In “Are You Fucking Your Ex”, Mr. E mette a nudo le proprie insicurezze e lo fa senza fronzoli, in modo distaccato. A parte il sorprendete xilofono, gli Eels affrontano la tematica armandosi solo di una base leggermente più blues rispetto ai toni del resto dell’album. Poi è la volta di “The Gentle Souls”, dove Everett rincara la dose e si dipinge ancor più placidamente come il cattivo della storia.
“Of Unsent Letters” ci abbraccia malinconicamente, con pochi accordi di chitarra ed una voce lenta ci sussurra metallicamente i rimpianti di un amore perso ed ormai troppo lontano. “I Got Hurt” segue la scia del brano precedente ed avvia il disco verso una chiusura pacata. Il dolore passato è innegabilmente il protagonista della canzone, ma sul fondo giace anche una lezione imparata ed una volontà di non ripetere gli stessi schemi negativi.
“OK” è un pezzo che si costruisce gradualmente. Lo fa raccontando in maniera più che convincente i demoni della depressione, veri e propri mostri che possono attanagliare uno spirito e tirarlo verso il fondo.
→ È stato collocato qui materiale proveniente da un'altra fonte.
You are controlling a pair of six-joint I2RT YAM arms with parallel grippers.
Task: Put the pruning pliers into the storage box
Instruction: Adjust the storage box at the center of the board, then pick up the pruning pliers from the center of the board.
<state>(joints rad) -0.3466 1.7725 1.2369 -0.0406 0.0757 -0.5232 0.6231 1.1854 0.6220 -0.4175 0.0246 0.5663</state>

Quando l’epilogo dell’album si avvicina ecco che “Baby Let’s Make It Real” e “Waking Up” arrivano giusto in tempo per chiudere il cerchio e sovvertire il mood evocato dai brani precedenti. Una vena tenera e sognante prende inaspettatamente il sopravvento e riconferma in extremis quanto i contenuti delle canzoni degli Eels non siano mai banali o prevedibili.
“Earth To Dora” è un album coesivo e compatto, che non presenta sbavature. Per quanto mi riguarda, la vera magia del disco sta nell’incredibile capacità di armonizzare dolore, gentilezza, oscurità e calma in un prodotto diretto e sconcertantemente onesto. Non sono molti i musicisti che riescono a creare qualcosa di semplice, ma esatto. Gli, Eels, però, sono un esempio smagliante di quanto, talvolta, l’elementarità possa essere d’impatto.
La risposta, in fin dei conti, è chiara ed è facile da scorgere: “Earth To Dora” non è un album innovativo, la sperimentazione non è il nucleo di questo tredicesimo lavoro. D’altronde per la sperimentazione c’è stato e di sicuro ci sarà ancora tempo per gli Eels, (basti solo pensare ad un sacrosanto disco come “Souljacker”, ad esempio). No, “Earth To Dora” non racconta questa storia e non deve provare niente a nessuno. L’ultimo album degli Eels è un frutto autonomo ed elegante che ci permette di rilassarci in questi tempi bui. Un’impresa non da poco direi.